Так лучше уж я попытаюсь закончить свой рассказ о Луняшиных, не прибегая к прямой критике, а продолжу рисование тех ускользающих черточек характеров изображаемых людей, которые дадут мне, как я надеюсь, возможность хотя бы нащупать некоторые хорошие и плохие стороны их образа жизни.

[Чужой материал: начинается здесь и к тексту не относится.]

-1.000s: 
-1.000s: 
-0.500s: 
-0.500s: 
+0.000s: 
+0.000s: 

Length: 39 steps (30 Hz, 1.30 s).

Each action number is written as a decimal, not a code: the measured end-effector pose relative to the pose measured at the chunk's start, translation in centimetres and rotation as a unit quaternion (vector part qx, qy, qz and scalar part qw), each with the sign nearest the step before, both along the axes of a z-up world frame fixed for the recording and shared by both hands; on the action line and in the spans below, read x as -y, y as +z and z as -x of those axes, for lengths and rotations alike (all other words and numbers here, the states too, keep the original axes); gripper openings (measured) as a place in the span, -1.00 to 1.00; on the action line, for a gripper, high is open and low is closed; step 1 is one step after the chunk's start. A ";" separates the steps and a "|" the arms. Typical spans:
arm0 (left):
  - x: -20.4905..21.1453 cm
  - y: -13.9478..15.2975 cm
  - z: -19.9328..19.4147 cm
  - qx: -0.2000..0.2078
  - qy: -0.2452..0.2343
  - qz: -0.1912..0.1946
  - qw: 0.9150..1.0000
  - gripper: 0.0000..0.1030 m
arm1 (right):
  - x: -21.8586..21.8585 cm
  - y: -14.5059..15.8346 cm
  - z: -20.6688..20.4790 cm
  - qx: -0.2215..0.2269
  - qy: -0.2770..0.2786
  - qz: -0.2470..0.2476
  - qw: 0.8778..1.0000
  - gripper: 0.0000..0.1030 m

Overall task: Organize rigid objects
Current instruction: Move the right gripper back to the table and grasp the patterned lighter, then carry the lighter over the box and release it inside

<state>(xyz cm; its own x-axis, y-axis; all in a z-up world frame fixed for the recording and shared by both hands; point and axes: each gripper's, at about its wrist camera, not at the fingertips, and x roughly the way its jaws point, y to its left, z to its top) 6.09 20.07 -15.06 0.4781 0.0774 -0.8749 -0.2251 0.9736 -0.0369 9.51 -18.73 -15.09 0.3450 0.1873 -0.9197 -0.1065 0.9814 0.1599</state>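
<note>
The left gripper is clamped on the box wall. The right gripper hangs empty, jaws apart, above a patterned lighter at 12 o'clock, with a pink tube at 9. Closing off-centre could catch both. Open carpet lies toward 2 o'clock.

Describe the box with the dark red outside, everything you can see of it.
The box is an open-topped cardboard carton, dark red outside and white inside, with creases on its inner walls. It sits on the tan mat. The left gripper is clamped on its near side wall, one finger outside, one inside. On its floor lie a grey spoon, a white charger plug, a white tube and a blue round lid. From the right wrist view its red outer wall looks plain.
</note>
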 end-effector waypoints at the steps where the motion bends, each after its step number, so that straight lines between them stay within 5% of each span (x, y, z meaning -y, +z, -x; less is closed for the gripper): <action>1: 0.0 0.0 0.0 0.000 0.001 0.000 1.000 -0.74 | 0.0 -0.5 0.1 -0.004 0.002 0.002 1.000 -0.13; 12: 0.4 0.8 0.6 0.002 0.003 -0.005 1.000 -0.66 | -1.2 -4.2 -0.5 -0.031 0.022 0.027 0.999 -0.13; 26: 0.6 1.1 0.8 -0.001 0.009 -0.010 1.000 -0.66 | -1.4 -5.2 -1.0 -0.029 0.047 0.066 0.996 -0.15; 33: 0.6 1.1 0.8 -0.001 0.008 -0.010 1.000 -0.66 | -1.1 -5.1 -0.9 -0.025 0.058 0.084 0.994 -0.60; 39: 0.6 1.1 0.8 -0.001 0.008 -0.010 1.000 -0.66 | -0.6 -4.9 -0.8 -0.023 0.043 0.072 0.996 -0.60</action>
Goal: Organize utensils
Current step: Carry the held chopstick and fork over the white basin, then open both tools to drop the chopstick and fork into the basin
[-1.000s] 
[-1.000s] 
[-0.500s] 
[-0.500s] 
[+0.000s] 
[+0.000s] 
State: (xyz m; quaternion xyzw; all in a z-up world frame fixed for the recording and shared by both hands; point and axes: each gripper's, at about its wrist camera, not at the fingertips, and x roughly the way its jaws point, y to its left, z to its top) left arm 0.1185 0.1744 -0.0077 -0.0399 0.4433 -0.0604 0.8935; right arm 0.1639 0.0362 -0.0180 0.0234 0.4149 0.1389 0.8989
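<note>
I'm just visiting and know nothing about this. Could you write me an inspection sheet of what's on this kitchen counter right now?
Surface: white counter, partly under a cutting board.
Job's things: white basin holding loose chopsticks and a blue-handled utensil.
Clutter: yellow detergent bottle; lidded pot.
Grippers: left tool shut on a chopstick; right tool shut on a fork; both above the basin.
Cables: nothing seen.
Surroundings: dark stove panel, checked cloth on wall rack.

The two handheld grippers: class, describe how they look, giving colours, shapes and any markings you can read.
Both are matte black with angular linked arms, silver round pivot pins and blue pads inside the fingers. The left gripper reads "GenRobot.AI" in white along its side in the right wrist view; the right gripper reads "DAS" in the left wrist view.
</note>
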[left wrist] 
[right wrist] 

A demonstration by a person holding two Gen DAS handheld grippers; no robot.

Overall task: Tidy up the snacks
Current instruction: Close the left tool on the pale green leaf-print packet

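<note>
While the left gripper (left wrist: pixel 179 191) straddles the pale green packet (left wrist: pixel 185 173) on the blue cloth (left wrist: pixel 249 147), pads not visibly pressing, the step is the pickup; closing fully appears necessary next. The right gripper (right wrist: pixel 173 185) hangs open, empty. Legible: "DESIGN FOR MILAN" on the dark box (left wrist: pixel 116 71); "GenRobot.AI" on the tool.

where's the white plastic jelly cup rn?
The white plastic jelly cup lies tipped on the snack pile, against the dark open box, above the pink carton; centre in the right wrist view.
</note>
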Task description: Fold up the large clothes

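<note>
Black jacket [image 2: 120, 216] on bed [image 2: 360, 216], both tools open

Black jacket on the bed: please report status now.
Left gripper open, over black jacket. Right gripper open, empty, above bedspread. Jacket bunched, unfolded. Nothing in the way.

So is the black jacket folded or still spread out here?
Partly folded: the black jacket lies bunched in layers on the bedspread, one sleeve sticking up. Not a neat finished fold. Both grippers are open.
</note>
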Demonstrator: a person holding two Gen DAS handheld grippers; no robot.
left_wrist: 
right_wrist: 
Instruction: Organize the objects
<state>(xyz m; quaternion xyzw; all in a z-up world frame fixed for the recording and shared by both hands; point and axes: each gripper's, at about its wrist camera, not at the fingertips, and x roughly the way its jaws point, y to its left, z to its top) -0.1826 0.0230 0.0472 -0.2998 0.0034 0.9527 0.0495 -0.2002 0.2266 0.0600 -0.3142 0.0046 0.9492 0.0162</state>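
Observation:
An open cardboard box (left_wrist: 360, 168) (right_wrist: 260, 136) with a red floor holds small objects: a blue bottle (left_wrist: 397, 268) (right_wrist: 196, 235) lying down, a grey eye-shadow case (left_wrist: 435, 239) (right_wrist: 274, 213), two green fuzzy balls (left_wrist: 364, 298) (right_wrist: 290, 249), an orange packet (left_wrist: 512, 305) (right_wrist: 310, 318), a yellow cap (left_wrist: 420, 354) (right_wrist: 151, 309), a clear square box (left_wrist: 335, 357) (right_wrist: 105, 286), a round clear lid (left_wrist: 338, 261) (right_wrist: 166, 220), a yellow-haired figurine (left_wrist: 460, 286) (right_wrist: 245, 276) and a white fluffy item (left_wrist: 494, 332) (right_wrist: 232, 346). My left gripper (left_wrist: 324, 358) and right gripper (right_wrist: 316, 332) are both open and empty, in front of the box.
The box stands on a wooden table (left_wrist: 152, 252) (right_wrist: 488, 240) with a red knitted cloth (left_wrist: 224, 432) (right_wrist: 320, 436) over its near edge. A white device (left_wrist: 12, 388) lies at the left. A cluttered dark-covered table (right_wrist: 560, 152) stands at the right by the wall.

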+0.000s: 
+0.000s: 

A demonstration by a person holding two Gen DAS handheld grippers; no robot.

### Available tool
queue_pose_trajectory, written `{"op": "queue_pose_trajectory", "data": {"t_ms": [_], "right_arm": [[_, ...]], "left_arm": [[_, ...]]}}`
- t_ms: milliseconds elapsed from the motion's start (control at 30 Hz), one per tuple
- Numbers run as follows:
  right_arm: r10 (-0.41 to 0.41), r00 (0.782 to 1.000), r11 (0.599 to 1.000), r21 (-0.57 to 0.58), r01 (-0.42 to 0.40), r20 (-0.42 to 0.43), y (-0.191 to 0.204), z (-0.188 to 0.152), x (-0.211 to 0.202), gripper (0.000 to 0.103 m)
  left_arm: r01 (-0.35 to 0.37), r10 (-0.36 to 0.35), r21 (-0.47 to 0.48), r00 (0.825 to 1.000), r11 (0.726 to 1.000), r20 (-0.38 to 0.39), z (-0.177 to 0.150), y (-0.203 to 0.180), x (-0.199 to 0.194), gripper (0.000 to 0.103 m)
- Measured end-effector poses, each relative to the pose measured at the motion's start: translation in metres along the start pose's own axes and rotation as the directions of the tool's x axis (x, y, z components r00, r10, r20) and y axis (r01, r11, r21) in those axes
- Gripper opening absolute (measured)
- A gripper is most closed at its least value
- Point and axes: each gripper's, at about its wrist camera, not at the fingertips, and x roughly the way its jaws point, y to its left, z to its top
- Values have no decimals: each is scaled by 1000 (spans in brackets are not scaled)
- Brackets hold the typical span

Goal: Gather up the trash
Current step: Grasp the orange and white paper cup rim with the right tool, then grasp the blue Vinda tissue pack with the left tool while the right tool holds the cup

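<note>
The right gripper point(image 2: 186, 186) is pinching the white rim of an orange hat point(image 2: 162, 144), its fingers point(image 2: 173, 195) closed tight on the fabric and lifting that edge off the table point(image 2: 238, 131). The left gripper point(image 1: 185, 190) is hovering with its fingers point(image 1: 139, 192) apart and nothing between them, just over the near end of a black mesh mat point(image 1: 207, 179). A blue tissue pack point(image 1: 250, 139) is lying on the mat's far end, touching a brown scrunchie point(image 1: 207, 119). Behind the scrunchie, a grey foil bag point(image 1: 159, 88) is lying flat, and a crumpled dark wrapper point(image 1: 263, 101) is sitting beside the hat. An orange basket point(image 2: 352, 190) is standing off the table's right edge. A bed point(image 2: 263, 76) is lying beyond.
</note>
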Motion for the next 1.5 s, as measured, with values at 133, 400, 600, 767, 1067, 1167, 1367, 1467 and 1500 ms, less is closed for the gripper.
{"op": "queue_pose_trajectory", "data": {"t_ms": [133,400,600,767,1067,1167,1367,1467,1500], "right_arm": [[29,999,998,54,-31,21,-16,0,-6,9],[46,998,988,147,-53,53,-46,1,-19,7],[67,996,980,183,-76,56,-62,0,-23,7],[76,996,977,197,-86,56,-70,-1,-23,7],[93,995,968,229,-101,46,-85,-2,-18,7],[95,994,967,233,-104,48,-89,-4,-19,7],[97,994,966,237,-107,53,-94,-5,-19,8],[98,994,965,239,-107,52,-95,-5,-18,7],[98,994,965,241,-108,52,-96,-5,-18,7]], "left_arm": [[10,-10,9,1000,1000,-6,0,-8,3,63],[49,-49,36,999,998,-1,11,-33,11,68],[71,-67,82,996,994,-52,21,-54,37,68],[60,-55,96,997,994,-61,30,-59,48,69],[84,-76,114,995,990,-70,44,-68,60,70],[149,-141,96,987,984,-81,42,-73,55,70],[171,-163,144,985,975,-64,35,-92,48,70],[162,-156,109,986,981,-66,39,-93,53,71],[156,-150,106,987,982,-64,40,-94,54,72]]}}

Как вы успели, вероятно, заметить, я все время рассказываю именно об образе жизни, а не о профессии людей, считая, что судить о людях можно по их образу мышления и по жизни, какую они ведут, а вовсе не по делам, потому что и порядочный специалист может быть человеком непорядочным. Было бы слишком большой самонадеянностью с моей стороны хвалить человека только за хорошо отточенный или отлаженный инструмент, будь то карандаш или токарный станок, если с помощью инструмента, то есть своей специальности, человек хорошо исполняет доступную ему работу, получая за это деньги. Говоря отвлеченно, наш мозг — инструмент, способный изощренными способами приобретать те или иные материальные ценности, облегчая тем самым жизнь. Но если мозг приобретает, то, рассуждая опять-таки отвлеченно, душа наша ничего не приобретает, а лишь отдает. Ею никак нельзя пользоваться наподобие какого-нибудь инструмента. Она в своей сущности парадоксальна, потому что щедро отдает людям то, что мы приобретаем с помощью мозга. Но парадокс не только в этом. Чем больше мы отдаем, тем больше приобретаем. Живя богаче с помощью хорошо налаженного инструмента — мозга, мы не можем сказать о себе, что живем лучше, если ничего не отдаем людям, не тратим своих душевных сил. Жить богаче еще не значит жить лучше. Приобретения — будни человека, отдача — праздники.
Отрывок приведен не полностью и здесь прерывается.